→ GIVEN DATA

=-=-=-=-=

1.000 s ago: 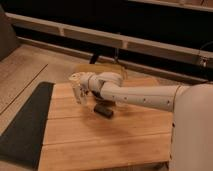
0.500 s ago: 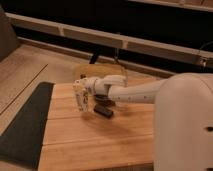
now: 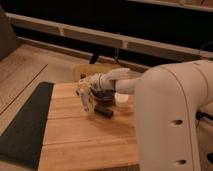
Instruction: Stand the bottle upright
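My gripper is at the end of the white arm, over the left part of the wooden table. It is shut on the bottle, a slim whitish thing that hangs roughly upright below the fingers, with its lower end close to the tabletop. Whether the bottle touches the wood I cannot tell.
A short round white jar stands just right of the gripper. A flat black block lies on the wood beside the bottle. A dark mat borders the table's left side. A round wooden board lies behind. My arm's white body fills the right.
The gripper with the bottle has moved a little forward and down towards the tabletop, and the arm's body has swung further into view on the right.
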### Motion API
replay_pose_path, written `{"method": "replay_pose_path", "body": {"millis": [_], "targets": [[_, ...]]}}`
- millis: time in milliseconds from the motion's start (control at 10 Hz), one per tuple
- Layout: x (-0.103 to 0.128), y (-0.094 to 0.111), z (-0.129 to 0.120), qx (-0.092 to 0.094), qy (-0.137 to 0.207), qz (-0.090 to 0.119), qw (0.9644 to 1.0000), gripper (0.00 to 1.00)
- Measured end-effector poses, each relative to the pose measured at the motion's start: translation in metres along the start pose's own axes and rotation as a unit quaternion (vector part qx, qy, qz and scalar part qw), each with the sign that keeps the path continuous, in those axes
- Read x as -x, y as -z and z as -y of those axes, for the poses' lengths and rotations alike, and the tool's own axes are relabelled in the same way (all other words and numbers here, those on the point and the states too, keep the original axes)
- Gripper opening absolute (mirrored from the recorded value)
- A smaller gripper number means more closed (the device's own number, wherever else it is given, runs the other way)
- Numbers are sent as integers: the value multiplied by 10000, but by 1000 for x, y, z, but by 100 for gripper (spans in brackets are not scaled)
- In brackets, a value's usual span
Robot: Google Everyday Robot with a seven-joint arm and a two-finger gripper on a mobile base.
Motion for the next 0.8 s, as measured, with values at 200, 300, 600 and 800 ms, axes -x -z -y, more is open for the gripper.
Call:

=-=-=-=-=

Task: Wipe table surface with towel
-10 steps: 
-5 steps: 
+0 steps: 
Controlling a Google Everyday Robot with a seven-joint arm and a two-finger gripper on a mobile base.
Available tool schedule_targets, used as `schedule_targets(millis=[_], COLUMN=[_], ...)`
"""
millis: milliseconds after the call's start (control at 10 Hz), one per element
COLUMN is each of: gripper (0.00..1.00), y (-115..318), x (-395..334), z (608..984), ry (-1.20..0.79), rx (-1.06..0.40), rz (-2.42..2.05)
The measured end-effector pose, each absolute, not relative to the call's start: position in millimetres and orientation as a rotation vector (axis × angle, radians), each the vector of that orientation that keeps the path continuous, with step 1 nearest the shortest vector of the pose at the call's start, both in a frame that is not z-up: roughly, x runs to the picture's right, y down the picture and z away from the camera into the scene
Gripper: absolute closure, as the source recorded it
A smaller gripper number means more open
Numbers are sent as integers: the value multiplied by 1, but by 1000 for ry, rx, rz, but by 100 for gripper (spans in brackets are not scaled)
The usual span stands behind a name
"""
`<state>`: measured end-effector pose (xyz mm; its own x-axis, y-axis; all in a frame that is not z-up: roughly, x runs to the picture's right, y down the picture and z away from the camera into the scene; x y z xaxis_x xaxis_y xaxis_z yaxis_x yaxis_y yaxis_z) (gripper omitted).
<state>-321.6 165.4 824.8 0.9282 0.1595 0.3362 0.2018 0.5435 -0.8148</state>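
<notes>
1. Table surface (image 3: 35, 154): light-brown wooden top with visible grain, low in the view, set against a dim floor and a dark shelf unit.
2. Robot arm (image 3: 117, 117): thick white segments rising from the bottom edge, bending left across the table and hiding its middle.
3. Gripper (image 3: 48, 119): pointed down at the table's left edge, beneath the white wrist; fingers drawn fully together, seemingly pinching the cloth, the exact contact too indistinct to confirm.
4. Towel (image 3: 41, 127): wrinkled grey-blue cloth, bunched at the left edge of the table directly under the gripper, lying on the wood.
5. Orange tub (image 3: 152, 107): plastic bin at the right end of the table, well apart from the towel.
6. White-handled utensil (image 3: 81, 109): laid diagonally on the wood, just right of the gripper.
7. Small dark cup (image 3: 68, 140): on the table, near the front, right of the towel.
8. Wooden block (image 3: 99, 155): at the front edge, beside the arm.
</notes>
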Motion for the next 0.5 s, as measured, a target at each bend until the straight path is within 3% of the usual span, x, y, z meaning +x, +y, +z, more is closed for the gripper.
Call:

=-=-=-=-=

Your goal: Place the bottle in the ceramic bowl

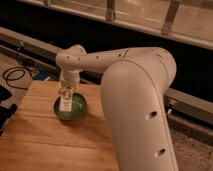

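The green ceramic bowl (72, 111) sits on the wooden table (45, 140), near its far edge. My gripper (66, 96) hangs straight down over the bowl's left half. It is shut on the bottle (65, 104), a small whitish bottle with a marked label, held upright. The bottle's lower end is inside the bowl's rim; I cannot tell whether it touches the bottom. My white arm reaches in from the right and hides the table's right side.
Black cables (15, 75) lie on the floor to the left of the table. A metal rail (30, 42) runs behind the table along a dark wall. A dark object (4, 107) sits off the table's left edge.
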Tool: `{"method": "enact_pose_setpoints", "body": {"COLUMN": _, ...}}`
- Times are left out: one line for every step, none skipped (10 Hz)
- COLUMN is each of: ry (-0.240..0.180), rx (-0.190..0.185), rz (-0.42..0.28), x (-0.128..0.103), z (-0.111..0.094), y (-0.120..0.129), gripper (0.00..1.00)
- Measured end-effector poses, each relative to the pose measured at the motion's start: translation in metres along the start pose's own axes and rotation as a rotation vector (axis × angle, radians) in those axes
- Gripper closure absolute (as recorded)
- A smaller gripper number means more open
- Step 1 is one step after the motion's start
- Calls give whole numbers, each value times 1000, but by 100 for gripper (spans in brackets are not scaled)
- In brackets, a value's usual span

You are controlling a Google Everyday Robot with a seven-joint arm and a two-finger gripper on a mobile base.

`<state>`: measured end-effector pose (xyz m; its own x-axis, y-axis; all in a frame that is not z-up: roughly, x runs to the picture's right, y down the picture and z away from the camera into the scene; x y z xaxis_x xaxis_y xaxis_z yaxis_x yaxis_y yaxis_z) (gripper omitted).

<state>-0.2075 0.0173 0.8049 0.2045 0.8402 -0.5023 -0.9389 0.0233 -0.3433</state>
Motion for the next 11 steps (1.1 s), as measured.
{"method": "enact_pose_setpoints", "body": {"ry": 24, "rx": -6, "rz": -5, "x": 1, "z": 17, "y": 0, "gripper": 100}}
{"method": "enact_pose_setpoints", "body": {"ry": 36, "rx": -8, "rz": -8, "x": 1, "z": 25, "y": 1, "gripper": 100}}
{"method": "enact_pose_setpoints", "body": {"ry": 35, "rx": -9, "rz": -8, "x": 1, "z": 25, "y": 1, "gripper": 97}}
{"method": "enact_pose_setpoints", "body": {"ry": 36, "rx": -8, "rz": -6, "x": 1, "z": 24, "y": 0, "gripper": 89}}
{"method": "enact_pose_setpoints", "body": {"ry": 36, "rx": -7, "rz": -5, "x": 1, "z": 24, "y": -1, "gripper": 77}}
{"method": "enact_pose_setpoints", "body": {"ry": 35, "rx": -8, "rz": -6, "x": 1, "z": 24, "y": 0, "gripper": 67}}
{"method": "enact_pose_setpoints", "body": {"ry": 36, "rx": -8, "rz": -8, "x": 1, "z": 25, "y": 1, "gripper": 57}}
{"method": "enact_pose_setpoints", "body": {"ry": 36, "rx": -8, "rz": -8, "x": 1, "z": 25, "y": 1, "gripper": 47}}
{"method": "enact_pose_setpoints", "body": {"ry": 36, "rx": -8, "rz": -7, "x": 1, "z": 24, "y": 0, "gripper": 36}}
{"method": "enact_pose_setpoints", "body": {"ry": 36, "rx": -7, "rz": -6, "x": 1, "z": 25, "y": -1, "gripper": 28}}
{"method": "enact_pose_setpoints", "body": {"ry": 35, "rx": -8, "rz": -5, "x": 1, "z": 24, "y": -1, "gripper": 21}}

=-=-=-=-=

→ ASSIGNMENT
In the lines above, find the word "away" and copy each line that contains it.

→ YOUR RESPONSE
The measured end-effector pose, each absolute, not relative to the call's start: position in millimetres and orientation as a rotation vector (axis × angle, radians), each the vector of that orientation that keeps the path continuous, with step 1 nearest the shortest vector of the pose at the call's start, both in a frame that is not z-up: roughly, x runs to the picture's right, y down the picture and z away from the camera into the scene
`<state>`: measured end-effector pose (xyz mm; its own x-axis, y-axis; all in a frame that is not z-up: roughly, x runs to the picture's right, y down the picture and z away from the camera into the scene; x y z xaxis_x xaxis_y xaxis_z yaxis_x yaxis_y yaxis_z) (gripper omitted).
`<state>`: measured end-effector pose (xyz m; its own x-axis, y-axis; all in a frame that is not z-up: roughly, x runs to the picture's right, y down the picture and z away from the camera into the scene; x y z xaxis_x xaxis_y xaxis_z yaxis_x yaxis_y yaxis_z) (gripper omitted).

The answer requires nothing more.